## Problem to solve
Within the material below, find each line bearing the word "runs" and present it.
------ Information supplied ------
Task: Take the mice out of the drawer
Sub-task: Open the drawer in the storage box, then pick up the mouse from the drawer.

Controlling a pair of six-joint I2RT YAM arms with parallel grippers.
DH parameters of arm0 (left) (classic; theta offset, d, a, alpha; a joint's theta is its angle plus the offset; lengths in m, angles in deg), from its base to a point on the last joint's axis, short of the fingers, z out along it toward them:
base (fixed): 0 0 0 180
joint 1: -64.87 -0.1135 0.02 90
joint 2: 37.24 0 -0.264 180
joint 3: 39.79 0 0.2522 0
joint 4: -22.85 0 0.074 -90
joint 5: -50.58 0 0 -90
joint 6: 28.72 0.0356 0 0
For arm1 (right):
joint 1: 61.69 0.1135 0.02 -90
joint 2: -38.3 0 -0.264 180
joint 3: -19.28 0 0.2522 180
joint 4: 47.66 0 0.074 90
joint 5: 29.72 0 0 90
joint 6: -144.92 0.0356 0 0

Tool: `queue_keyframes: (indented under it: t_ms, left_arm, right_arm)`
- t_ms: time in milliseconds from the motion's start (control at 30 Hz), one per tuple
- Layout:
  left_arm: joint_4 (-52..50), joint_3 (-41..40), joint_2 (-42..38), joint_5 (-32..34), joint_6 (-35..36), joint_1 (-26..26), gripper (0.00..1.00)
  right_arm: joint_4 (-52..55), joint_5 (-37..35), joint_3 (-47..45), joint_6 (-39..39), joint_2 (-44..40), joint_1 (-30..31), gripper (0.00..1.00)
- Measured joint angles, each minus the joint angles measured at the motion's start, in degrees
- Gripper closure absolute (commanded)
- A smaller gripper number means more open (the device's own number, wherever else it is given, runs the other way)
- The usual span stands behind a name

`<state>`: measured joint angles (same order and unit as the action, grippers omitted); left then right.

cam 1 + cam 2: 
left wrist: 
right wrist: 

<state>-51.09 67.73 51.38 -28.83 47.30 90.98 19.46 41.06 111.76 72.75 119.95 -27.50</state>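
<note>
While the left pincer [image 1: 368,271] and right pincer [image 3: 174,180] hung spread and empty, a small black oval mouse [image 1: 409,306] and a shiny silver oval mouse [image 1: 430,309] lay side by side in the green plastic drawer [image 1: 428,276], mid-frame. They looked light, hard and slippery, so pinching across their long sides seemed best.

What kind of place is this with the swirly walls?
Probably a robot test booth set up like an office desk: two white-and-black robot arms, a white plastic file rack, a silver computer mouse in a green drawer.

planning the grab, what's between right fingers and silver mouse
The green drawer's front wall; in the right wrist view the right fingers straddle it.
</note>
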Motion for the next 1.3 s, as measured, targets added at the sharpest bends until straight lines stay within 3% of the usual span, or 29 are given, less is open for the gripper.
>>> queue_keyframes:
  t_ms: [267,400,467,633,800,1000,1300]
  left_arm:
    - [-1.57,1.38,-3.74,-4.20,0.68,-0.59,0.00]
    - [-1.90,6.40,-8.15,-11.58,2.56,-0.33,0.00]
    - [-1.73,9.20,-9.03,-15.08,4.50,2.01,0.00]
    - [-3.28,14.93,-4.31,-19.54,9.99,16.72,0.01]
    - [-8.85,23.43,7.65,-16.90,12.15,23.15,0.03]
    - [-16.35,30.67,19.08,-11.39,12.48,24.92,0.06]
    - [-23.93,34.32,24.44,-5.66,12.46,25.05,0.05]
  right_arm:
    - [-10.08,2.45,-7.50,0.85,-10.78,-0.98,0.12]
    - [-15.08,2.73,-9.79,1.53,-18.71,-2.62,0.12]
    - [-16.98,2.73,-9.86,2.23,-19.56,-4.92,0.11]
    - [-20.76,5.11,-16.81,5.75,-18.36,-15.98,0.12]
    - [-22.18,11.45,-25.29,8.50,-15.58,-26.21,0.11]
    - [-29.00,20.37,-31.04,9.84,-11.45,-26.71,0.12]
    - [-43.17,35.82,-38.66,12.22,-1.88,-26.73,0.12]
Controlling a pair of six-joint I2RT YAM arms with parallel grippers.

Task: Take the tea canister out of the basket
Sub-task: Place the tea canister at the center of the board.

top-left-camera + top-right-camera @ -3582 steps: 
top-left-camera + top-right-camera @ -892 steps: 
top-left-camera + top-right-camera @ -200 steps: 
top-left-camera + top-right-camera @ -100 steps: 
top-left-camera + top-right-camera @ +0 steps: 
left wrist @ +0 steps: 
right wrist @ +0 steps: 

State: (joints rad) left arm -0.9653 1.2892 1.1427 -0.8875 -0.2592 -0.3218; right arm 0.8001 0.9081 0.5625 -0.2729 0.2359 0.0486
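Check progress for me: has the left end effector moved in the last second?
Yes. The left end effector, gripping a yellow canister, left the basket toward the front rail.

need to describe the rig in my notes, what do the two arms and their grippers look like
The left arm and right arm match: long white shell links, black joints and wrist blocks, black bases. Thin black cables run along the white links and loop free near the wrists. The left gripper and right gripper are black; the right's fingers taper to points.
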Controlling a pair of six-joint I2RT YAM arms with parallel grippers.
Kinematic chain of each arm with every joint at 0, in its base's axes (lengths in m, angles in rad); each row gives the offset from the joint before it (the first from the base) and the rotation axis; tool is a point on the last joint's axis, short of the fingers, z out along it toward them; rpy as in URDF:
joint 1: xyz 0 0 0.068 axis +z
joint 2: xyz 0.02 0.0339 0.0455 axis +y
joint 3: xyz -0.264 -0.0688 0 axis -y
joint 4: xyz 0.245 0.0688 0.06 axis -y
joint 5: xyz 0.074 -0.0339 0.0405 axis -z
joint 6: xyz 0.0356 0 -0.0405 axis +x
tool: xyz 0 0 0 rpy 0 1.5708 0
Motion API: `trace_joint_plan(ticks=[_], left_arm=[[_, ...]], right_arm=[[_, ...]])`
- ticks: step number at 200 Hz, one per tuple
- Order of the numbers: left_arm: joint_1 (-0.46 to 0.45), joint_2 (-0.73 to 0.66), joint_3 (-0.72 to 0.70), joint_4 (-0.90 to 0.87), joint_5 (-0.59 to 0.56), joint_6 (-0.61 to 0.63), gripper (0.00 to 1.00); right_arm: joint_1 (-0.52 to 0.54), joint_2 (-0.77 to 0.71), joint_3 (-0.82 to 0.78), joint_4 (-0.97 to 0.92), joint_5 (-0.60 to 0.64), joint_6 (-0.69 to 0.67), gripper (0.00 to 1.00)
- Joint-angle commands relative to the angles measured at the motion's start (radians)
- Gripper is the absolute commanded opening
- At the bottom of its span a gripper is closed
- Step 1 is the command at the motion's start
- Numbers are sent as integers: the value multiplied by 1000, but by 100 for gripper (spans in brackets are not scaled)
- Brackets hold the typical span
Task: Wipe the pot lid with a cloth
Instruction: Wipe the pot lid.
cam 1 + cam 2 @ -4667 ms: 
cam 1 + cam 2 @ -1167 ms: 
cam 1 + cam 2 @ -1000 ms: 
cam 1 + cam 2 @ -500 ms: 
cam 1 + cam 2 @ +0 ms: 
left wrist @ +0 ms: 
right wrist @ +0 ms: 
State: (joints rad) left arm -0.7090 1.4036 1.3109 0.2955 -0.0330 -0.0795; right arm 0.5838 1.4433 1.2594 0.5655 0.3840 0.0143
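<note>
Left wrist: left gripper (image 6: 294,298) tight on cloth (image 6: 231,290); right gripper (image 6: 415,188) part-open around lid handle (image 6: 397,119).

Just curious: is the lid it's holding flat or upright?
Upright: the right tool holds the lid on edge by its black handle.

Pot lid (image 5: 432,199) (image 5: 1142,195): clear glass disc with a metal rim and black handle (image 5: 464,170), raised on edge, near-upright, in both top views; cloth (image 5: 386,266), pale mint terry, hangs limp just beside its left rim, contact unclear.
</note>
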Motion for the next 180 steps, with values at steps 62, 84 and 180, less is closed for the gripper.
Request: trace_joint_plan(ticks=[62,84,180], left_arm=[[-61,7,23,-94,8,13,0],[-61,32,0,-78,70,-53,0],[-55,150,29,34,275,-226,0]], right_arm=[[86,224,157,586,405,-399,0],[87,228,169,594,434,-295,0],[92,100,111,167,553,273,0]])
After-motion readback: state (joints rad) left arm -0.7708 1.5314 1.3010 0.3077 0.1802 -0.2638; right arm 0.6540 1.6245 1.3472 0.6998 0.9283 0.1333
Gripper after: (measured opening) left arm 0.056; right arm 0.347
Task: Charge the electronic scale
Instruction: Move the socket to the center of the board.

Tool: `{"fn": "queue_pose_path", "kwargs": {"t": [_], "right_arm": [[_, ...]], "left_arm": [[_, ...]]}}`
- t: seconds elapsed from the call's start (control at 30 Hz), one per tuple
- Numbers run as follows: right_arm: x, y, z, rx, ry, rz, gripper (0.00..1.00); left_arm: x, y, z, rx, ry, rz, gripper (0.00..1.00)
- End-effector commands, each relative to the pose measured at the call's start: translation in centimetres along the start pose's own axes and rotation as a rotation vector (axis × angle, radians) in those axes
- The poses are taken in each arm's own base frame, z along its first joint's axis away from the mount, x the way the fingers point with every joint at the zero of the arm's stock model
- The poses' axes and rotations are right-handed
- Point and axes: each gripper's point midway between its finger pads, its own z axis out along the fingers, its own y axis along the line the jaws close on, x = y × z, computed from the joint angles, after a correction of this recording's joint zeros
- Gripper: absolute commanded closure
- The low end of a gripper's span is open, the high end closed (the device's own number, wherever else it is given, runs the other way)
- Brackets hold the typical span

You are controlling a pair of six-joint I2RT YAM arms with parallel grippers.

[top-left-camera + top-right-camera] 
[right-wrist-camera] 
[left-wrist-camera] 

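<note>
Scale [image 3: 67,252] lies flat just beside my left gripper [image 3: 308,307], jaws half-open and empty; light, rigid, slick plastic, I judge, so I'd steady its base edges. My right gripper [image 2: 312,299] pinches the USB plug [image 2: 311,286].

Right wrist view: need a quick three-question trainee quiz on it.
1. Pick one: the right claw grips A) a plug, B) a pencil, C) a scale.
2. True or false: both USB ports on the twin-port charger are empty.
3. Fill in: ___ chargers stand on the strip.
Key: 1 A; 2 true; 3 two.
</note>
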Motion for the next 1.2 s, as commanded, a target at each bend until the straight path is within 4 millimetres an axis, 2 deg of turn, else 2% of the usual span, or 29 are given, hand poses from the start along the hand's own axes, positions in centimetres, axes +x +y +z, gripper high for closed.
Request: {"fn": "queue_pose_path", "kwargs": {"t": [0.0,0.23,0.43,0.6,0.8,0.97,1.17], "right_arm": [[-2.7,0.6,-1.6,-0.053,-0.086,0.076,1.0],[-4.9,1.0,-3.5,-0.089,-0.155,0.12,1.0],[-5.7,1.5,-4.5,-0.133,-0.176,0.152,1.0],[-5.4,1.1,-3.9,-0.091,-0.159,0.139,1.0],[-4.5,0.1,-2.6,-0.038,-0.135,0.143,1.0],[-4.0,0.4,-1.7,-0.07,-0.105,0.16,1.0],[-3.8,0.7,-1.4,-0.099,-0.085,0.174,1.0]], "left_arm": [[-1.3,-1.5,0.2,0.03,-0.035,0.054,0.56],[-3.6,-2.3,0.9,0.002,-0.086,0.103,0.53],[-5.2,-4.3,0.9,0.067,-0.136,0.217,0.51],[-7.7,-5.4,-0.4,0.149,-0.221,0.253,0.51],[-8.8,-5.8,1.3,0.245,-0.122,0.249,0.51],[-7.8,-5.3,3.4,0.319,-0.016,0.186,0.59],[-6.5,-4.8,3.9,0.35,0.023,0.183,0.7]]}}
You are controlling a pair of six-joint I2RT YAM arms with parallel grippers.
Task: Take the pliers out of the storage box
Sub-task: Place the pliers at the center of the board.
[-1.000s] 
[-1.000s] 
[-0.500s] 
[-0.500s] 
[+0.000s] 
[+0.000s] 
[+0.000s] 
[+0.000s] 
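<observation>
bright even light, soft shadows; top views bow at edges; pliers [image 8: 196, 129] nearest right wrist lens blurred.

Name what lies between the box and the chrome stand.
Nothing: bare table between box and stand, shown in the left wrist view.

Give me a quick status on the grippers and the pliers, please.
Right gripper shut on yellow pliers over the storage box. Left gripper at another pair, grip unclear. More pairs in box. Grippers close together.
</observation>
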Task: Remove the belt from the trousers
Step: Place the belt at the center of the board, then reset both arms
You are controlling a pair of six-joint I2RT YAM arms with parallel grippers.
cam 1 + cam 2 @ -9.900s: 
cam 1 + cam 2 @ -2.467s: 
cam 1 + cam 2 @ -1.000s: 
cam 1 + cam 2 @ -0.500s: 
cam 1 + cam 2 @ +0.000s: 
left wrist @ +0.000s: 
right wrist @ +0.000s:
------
## Solution for this problem
- A smaller gripper number means more open (the device's own number, wherever else it is given, runs the other way)
- The low end of a gripper's span is open, the high end closed (the device's own number, wherever else it is given, runs the other way)

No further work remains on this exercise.